What to produce | A faithful, complete transcription of the listing is required.
Information shown Block Start
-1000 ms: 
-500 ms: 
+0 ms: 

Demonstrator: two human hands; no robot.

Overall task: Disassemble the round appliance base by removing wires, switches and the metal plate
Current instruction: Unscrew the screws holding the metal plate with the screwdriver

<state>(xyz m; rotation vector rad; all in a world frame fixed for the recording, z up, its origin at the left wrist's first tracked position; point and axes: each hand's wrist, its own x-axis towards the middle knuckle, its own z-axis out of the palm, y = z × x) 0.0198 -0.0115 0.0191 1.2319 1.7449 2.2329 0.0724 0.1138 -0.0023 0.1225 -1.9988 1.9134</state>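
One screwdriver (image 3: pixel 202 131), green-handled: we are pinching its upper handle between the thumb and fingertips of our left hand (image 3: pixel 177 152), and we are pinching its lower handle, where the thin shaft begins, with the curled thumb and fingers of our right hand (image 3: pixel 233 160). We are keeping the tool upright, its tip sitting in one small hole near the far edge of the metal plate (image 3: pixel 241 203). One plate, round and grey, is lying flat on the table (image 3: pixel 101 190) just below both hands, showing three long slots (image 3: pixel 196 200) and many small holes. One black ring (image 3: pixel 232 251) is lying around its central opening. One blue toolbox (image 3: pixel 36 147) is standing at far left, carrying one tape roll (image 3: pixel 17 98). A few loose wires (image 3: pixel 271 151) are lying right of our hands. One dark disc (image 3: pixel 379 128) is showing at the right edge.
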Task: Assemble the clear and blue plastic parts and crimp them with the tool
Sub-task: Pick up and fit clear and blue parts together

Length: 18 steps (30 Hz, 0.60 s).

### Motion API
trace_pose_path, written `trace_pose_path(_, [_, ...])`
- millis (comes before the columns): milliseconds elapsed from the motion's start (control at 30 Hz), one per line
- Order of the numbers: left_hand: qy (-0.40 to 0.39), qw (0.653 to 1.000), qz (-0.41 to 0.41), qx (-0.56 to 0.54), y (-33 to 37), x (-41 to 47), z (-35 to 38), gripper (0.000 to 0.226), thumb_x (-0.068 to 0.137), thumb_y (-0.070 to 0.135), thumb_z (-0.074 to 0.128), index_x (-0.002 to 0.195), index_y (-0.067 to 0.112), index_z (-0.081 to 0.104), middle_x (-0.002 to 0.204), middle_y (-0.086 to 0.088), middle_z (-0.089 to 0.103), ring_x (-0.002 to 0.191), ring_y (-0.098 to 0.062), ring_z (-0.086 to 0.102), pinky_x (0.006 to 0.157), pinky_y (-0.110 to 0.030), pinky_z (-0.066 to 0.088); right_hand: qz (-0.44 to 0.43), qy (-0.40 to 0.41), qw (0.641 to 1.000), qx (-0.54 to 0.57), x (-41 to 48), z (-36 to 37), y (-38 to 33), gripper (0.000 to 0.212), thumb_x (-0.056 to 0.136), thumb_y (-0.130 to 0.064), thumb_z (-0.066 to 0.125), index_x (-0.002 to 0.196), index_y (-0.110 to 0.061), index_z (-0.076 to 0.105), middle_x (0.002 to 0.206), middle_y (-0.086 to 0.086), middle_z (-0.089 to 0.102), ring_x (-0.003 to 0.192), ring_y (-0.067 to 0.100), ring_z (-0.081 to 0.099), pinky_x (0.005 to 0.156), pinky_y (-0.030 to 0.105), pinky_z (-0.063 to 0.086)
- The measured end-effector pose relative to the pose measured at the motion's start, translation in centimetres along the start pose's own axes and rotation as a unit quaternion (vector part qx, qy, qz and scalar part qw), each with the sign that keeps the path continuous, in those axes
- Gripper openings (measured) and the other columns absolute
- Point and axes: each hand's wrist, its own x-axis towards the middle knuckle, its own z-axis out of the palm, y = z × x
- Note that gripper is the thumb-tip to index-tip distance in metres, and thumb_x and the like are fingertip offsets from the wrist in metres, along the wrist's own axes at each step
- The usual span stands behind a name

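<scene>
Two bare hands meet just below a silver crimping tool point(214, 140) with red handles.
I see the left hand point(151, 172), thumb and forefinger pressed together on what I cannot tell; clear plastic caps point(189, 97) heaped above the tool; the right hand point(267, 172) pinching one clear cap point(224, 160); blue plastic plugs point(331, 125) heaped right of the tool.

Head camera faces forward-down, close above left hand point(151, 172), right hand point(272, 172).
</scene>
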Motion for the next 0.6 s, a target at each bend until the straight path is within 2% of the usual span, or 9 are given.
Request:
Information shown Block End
Answer to the problem |
-1000 ms: 
-500 ms: 
+0 ms: 

Demonstrator: two human hands; no robot.

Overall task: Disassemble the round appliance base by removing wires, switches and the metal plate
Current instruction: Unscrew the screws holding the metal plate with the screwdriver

<state>(xyz m; rotation vector rad; all in a world frame fixed for the recording, z up, its origin at the left wrist's first tracked position; point and axes: each hand's wrist, its own x-axis towards the middle knuckle, its own z-axis out of the palm, y = z × x) 0.0198 -0.0115 0.0191 1.2319 1.7449 2.2329 0.0724 0.1138 -0.0023 0.1225 -1.9988 1.9134</state>
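One screwdriver (image 3: pixel 202 131), green-handled: we are pinching its upper handle between the thumb and fingertips of our left hand (image 3: pixel 177 152), and we are pinching its lower handle, where the thin shaft begins, with the curled thumb and fingers of our right hand (image 3: pixel 233 160). We are keeping the tool upright, its tip sitting in one small hole near the far edge of the metal plate (image 3: pixel 241 203). One plate, round and grey, is lying flat on the table (image 3: pixel 101 190) just below both hands, showing three long slots (image 3: pixel 196 200) and many small holes. One black ring (image 3: pixel 232 251) is lying around its central opening. One blue toolbox (image 3: pixel 36 147) is standing at far left, carrying one tape roll (image 3: pixel 17 98). A few loose wires (image 3: pixel 271 151) are lying right of our hands. One dark disc (image 3: pixel 379 128) is showing at the right edge.
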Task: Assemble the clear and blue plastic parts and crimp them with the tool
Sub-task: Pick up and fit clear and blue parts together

Length: 18 steps (30 Hz, 0.60 s).

### Motion API
trace_pose_path, written `trace_pose_path(_, [_, ...])`
- millis (comes before the columns): milliseconds elapsed from the motion's start (control at 30 Hz), one per line
- Order of the numbers: left_hand: qy (-0.40 to 0.39), qw (0.653 to 1.000), qz (-0.41 to 0.41), qx (-0.56 to 0.54), y (-33 to 37), x (-41 to 47), z (-35 to 38), gripper (0.000 to 0.226), thumb_x (-0.068 to 0.137), thumb_y (-0.070 to 0.135), thumb_z (-0.074 to 0.128), index_x (-0.002 to 0.195), index_y (-0.067 to 0.112), index_z (-0.081 to 0.104), middle_x (-0.002 to 0.204), middle_y (-0.086 to 0.088), middle_z (-0.089 to 0.103), ring_x (-0.002 to 0.191), ring_y (-0.098 to 0.062), ring_z (-0.086 to 0.102), pinky_x (0.006 to 0.157), pinky_y (-0.110 to 0.030), pinky_z (-0.066 to 0.088); right_hand: qz (-0.44 to 0.43), qy (-0.40 to 0.41), qw (0.641 to 1.000), qx (-0.54 to 0.57), x (-41 to 48), z (-36 to 37), y (-38 to 33), gripper (0.000 to 0.212), thumb_x (-0.056 to 0.136), thumb_y (-0.130 to 0.064), thumb_z (-0.066 to 0.125), index_x (-0.002 to 0.196), index_y (-0.110 to 0.061), index_z (-0.076 to 0.105), middle_x (0.002 to 0.206), middle_y (-0.086 to 0.086), middle_z (-0.089 to 0.102), ring_x (-0.003 to 0.192), ring_y (-0.067 to 0.100), ring_z (-0.081 to 0.099), pinky_x (0.005 to 0.156), pinky_y (-0.030 to 0.105), pinky_z (-0.063 to 0.086)
- The measured end-effector pose relative to the pose measured at the motion's start, translation in centimetres along the start pose's own axes and rotation as a unit quaternion (vector part qx, qy, qz and scalar part qw), each with the sign that keeps the path continuous, in those axes
- Gripper openings (measured) and the other columns absolute
- Point and axes: each hand's wrist, its own x-axis towards the middle knuckle, its own z-axis out of the palm, y = z × x
- Note that gripper is the thumb-tip to index-tip distance in metres, and thumb_x and the like are fingertip offsets from the wrist in metres, along the wrist's own axes at each step
- The usual span stands behind a name

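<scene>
Two bare hands meet just below a silver crimping tool point(214, 140) with red handles.
I see the left hand point(151, 172), thumb and forefinger pressed together on what I cannot tell; clear plastic caps point(189, 97) heaped above the tool; the right hand point(267, 172) pinching one clear cap point(224, 160); blue plastic plugs point(331, 125) heaped right of the tool.

Head camera faces forward-down, close above left hand point(151, 172), right hand point(272, 172).
</scene>
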Motion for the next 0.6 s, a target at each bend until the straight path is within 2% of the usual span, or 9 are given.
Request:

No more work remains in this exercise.